◆ **Your goal**: The answer consists solely of the data below, reproduced exactly.

◆ **Exercise data**:
------
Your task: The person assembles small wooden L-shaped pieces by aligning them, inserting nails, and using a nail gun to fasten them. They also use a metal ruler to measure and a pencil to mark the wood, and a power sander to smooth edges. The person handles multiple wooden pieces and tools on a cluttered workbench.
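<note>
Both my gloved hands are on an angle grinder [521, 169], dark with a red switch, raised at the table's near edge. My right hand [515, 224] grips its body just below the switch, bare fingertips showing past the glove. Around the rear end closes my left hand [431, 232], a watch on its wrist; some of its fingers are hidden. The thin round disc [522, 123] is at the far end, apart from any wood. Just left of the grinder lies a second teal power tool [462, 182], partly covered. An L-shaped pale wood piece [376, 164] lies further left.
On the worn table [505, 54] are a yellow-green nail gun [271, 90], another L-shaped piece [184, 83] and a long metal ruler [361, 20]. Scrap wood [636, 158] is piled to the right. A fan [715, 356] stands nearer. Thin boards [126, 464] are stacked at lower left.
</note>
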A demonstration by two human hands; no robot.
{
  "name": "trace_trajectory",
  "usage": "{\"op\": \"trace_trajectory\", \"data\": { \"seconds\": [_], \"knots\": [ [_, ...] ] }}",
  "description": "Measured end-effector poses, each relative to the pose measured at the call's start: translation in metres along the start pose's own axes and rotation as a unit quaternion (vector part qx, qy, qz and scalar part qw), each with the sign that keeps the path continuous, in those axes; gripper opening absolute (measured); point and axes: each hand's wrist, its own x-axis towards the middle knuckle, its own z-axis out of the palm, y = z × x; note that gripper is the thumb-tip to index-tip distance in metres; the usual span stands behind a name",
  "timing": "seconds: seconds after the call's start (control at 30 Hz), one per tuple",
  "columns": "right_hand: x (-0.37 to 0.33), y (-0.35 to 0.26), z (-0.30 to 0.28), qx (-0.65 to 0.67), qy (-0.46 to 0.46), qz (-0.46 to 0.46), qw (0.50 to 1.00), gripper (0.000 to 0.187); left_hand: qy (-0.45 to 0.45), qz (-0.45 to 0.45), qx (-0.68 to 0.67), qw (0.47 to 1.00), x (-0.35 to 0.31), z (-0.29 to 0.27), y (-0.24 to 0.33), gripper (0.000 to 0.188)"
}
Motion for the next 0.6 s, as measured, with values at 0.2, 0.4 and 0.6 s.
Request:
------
◆ **Exercise output**:
Your task: The person assembles small wooden L-shaped pieces by aligning them, inserting nails, and using a nail gun to fasten them. They also use a metal ruler to measure and a pencil to mark the wood, and a power sander to smooth edges. The person handles multiple wooden pieces and tools on a cluttered workbench.
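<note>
Both my gloved hands are on an angle grinder [521, 169], dark with a red switch, raised at the table's near edge. My right hand [515, 224] grips its body just below the switch, bare fingertips showing past the glove. Around the rear end closes my left hand [431, 232], a watch on its wrist; some of its fingers are hidden. The thin round disc [522, 123] is at the far end, apart from any wood. Just left of the grinder lies a second teal power tool [462, 182], partly covered. An L-shaped pale wood piece [376, 164] lies further left.
On the worn table [505, 54] are a yellow-green nail gun [271, 90], another L-shaped piece [184, 83] and a long metal ruler [361, 20]. Scrap wood [636, 158] is piled to the right. A fan [715, 356] stands nearer. Thin boards [126, 464] are stacked at lower left.
</note>
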A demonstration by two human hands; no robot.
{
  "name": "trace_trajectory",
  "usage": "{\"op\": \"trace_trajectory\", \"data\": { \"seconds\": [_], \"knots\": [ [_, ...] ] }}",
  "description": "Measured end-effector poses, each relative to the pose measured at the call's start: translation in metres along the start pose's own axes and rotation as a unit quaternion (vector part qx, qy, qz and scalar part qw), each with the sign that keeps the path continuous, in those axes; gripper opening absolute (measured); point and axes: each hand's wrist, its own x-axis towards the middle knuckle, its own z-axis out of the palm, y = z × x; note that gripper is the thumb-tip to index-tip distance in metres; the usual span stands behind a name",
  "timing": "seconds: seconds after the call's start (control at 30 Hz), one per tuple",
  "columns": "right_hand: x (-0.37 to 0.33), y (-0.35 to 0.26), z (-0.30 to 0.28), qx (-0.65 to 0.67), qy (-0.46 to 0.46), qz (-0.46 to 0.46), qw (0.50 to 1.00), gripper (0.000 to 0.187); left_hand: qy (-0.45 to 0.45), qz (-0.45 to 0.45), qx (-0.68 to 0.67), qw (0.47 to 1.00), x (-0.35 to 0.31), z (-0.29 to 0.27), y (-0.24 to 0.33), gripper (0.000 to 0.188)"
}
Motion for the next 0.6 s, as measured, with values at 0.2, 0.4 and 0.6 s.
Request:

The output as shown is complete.